TASK BRIEF - Start to finish, reproduce the records below with nothing missing.

——————

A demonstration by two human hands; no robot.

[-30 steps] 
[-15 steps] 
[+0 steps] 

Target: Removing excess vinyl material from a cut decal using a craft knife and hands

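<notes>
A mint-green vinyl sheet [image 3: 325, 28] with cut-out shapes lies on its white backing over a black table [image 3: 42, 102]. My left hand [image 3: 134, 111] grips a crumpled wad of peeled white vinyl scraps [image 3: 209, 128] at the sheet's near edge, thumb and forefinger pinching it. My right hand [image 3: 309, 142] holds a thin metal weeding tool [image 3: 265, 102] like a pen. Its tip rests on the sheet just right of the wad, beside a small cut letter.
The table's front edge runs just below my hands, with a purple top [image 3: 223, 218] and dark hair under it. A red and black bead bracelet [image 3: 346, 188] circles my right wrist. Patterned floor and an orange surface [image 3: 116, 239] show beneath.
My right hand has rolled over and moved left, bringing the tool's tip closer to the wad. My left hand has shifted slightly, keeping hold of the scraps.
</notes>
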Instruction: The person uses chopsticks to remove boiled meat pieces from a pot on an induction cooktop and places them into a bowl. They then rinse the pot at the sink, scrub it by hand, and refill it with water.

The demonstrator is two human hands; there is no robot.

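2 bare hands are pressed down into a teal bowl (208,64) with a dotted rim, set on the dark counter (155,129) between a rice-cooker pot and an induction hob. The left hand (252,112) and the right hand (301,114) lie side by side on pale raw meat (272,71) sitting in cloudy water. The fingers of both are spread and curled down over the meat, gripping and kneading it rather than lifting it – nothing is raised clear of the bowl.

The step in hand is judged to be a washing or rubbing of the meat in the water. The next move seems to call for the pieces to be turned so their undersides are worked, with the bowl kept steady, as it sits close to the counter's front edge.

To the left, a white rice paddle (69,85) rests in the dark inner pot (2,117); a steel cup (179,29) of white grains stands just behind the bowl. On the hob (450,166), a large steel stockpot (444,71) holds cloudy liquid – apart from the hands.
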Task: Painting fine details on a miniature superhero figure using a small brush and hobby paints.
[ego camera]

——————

ANSWER SPACE -
A demonstration by two human hands; no robot.

[-30 steps] 
[-15 steps] 
[+0 steps] 

Target: Removing excess vinyl material from a cut decal using a craft knife and hands

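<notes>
A mint-green vinyl sheet [image 3: 325, 28] with cut-out shapes lies on its white backing over a black table [image 3: 42, 102]. My left hand [image 3: 134, 111] grips a crumpled wad of peeled white vinyl scraps [image 3: 209, 128] at the sheet's near edge, thumb and forefinger pinching it. My right hand [image 3: 309, 142] holds a thin metal weeding tool [image 3: 265, 102] like a pen. Its tip rests on the sheet just right of the wad, beside a small cut letter.
The table's front edge runs just below my hands, with a purple top [image 3: 223, 218] and dark hair under it. A red and black bead bracelet [image 3: 346, 188] circles my right wrist. Patterned floor and an orange surface [image 3: 116, 239] show beneath.
My right hand has rolled over and moved left, bringing the tool's tip closer to the wad. My left hand has shifted slightly, keeping hold of the scraps.
</notes>
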Instruction: The person uses chopsticks to remove boiled meat pieces from a pot on an induction cooktop and places them into a bowl. They then rinse the pot at the sink, scrub it by hand, and refill it with water.

The demonstrator is two human hands; there is no robot.

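2 bare hands are pressed down into a teal bowl (208,64) with a dotted rim, set on the dark counter (155,129) between a rice-cooker pot and an induction hob. The left hand (252,112) and the right hand (301,114) lie side by side on pale raw meat (272,71) sitting in cloudy water. The fingers of both are spread and curled down over the meat, gripping and kneading it rather than lifting it – nothing is raised clear of the bowl.

The step in hand is judged to be a washing or rubbing of the meat in the water. The next move seems to call for the pieces to be turned so their undersides are worked, with the bowl kept steady, as it sits close to the counter's front edge.

To the left, a white rice paddle (69,85) rests in the dark inner pot (2,117); a steel cup (179,29) of white grains stands just behind the bowl. On the hob (450,166), a large steel stockpot (444,71) holds cloudy liquid – apart from the hands.
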Task: Painting fine details on a miniature superhero figure using a small brush and hobby paints.
[ego camera]

This exercise calls for no further output.